Work item → Nothing below is to be printed except the lines between the line holding "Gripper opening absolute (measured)" and the line holding "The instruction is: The", inclusive, each exactly as it appears.

Study material →
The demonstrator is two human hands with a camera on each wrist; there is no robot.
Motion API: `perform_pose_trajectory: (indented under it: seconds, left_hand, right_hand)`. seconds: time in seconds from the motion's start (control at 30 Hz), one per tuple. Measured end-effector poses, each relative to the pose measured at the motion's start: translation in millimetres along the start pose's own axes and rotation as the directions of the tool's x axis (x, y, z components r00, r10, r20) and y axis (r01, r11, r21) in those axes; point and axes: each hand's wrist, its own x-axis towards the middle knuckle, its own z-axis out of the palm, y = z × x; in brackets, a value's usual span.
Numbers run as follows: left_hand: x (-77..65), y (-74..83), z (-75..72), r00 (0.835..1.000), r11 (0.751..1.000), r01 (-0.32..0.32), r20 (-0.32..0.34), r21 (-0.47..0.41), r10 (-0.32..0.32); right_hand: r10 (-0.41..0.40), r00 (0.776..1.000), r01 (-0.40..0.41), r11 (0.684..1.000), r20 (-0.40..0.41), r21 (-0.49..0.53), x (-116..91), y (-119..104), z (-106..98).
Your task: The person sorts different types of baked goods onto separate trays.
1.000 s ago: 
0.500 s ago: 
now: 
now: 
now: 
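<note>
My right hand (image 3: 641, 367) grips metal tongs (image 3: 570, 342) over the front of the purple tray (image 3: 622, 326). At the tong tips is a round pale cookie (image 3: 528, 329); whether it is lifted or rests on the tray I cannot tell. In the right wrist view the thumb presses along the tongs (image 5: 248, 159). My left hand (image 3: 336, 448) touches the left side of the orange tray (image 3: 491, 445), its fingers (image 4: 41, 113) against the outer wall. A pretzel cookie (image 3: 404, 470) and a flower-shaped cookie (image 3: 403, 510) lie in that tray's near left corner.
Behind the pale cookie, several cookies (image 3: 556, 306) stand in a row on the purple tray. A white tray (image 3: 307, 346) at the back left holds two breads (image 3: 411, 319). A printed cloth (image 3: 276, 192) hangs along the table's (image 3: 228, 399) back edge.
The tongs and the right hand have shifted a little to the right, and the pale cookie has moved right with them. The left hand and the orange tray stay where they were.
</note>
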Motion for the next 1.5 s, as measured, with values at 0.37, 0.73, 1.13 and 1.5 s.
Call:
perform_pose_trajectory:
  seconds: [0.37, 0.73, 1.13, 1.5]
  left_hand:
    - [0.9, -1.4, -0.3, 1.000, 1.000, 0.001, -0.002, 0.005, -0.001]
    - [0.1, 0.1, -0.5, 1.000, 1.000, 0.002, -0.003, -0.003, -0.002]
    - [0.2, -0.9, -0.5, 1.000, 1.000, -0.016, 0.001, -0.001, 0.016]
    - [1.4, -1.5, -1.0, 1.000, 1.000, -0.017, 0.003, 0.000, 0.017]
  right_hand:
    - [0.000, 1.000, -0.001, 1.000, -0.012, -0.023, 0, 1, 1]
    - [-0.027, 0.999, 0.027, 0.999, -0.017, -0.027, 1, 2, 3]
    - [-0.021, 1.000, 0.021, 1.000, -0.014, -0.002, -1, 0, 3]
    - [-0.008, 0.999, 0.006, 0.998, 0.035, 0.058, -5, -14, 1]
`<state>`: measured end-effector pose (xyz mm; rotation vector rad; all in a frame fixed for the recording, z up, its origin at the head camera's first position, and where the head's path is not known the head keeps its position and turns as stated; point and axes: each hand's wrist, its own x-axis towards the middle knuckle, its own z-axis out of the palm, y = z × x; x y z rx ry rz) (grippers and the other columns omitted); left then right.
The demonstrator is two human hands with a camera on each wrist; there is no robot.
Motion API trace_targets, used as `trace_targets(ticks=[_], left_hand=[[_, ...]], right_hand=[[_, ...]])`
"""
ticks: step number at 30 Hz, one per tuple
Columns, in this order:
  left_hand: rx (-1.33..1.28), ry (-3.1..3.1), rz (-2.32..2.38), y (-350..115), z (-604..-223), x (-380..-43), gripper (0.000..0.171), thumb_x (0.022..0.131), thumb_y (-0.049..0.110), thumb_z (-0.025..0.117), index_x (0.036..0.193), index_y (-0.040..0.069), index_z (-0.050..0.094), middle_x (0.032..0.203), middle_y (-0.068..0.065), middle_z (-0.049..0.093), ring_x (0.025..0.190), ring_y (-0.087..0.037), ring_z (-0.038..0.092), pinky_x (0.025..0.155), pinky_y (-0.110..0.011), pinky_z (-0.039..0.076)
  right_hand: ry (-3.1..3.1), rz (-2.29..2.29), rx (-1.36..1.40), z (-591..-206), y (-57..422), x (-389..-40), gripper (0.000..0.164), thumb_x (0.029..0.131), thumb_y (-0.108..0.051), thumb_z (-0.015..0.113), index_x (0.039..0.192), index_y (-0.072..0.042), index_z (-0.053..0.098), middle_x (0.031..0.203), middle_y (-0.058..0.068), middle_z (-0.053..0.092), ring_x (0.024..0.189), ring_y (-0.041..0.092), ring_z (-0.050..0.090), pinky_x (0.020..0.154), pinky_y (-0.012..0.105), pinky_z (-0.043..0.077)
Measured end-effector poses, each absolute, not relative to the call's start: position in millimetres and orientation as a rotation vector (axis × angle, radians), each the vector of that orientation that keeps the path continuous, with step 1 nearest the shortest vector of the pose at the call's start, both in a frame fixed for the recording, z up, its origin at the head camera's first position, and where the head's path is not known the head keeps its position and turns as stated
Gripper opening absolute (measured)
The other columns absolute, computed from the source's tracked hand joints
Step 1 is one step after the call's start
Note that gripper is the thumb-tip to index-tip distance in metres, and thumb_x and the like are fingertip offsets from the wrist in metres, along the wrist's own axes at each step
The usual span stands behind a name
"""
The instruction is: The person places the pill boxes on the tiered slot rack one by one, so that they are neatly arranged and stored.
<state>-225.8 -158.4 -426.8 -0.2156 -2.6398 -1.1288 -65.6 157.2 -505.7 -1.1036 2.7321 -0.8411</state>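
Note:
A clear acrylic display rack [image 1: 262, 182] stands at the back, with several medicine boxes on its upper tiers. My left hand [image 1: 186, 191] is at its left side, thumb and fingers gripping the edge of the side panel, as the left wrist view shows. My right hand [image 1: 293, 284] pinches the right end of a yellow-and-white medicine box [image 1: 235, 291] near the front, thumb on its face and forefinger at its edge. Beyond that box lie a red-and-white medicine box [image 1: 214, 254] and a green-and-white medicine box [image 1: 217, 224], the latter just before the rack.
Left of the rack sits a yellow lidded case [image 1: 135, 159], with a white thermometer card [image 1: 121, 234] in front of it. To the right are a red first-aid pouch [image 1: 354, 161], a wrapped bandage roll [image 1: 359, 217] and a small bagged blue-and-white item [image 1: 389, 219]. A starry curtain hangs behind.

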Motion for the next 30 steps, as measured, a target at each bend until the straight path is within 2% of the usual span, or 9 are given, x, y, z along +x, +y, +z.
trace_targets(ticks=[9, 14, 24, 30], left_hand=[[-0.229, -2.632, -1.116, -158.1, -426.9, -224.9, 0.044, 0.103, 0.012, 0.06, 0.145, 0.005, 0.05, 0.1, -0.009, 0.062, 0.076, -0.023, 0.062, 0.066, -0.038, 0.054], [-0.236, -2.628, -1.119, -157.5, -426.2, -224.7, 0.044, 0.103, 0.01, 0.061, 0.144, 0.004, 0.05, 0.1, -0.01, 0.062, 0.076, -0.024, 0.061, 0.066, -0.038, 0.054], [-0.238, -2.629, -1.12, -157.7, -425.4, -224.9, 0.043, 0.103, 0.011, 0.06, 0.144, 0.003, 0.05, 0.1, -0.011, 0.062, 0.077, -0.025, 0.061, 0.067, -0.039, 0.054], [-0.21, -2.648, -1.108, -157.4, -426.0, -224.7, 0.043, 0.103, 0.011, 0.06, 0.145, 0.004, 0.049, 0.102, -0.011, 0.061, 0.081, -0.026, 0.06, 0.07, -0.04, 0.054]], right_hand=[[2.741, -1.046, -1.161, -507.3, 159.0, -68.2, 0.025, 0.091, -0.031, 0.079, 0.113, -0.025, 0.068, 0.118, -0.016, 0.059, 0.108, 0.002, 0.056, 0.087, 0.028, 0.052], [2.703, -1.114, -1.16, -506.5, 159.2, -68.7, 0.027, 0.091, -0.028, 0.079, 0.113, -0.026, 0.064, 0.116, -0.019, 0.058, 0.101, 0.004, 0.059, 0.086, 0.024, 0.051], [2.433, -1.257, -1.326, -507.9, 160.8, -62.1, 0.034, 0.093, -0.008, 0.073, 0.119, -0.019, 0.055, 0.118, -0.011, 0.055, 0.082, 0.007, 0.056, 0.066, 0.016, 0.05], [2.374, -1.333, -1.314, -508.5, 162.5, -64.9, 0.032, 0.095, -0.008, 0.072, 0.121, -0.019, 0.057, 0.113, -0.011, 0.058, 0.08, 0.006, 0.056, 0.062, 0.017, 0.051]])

Result for this task →
Gripper opening absolute (measured)
The other columns absolute, computed from the source's tracked hand joints
Step 1 is one step after the call's start
Note that gripper is the thumb-tip to index-tip distance in metres, and thumb_x and the like are fingertip offsets from the wrist in metres, along the wrist's own axes at each step
The usual span stands behind a name
"""
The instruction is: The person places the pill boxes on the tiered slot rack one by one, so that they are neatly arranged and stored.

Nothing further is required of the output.